13. Myth: It’s critical to keep your baby on a strict feeding schedule.
Seriously? Wow. You know, if someone were to hand me assvice like this I like this one I’d ask…and how do you think people kept such a schedule prior to the invention of the clock? I mean if it’s “critical” to regiment the schedule of an infant it would have had to be done even in times prior to everyone having a wristwatch or wall clock. I’ll just feed by the demand of the baby, thanks.
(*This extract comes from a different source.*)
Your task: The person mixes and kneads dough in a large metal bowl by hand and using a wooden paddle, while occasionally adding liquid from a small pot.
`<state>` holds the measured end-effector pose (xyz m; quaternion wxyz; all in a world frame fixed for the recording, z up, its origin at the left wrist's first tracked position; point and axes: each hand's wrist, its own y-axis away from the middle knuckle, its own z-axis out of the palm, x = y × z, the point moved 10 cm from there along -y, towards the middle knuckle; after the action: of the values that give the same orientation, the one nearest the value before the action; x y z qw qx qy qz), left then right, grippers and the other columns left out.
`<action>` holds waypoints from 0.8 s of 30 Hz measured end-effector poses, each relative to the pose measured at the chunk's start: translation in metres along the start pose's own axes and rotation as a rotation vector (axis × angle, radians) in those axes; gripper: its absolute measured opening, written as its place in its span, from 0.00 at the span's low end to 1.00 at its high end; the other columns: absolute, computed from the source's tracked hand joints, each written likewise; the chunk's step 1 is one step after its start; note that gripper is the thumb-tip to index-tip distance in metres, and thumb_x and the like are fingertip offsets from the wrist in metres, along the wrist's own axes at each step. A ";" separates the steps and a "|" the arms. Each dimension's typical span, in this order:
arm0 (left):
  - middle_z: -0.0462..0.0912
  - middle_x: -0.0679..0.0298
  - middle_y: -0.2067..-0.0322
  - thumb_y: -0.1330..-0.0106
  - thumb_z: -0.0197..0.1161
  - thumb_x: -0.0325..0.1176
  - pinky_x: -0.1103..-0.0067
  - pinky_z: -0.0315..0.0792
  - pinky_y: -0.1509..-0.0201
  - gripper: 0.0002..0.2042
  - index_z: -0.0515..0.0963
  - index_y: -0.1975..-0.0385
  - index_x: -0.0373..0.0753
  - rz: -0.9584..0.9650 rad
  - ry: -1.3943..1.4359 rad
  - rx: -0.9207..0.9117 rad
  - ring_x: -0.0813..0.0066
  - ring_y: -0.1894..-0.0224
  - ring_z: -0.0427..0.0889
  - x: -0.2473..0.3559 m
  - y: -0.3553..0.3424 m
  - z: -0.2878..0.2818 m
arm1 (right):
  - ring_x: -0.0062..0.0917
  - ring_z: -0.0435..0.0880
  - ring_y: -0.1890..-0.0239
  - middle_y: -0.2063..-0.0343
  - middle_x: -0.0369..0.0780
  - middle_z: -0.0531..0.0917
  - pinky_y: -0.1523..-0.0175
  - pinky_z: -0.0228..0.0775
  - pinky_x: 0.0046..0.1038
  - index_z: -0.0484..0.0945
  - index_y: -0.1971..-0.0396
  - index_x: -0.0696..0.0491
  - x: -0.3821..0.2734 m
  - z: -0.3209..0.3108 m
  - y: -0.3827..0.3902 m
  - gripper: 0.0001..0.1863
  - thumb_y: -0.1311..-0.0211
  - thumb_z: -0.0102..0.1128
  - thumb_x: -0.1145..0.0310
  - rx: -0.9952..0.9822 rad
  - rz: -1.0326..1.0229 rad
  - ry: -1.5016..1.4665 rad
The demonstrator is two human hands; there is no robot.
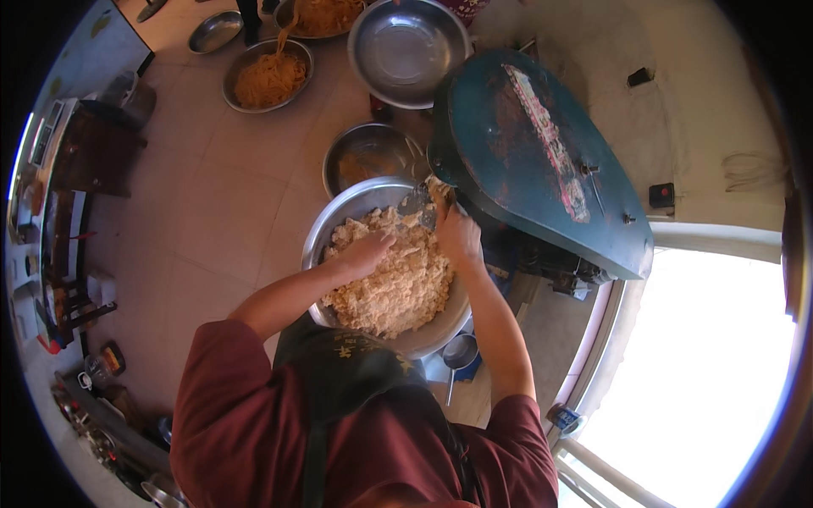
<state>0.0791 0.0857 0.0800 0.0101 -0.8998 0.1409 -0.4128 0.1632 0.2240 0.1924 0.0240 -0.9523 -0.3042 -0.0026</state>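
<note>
A large metal basin (315, 239) in front of me is heaped with crumbly, pale tan dough (398, 292). My left hand (366, 256) lies over the left part of the heap, fingers stretched toward the middle and partly lost against the crumbs. At the basin's far right rim, beside the green machine, my right hand (458, 235) is closed around something dough-smeared that I cannot make out. Next to those fingers is a flat grey metal piece (415, 201) with dough stuck on it; whether the hand holds it is unclear.
A big green machine housing (525, 144) stands close on the right. Beyond the basin are a metal bowl (330, 169) with orange residue, an upright-tilted metal basin (409, 52) and a bowl of orange strands (269, 83). A small saucepan (460, 349) sits near my right forearm.
</note>
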 end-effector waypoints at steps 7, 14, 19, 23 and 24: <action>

A commenter to the article that said babies with jaundice need a strict feeding schedule. I’d like to call bullshit to that one as well. I’ve had two babies with jaundice. They were both fed by their own demand. If a baby has jaundice it’s important to make sure they’re eating well so that the liver can do it’s job and process the bilirubin, but not necessary to set a timer. (Assuming the baby’s doctor hasn’t prescribed lights or given other instruction)

14. Myth: Infants need hard-soled shoes to protect their delicate toes and keep their feet properly aligned.
Much like the previous myth (number 13)…What do you think humans do prior to the invention of the shoe? If we needed hard-soled shoes to keep our feet properly aligned, I don’t think we would all be born with bendy feet and monkey toes.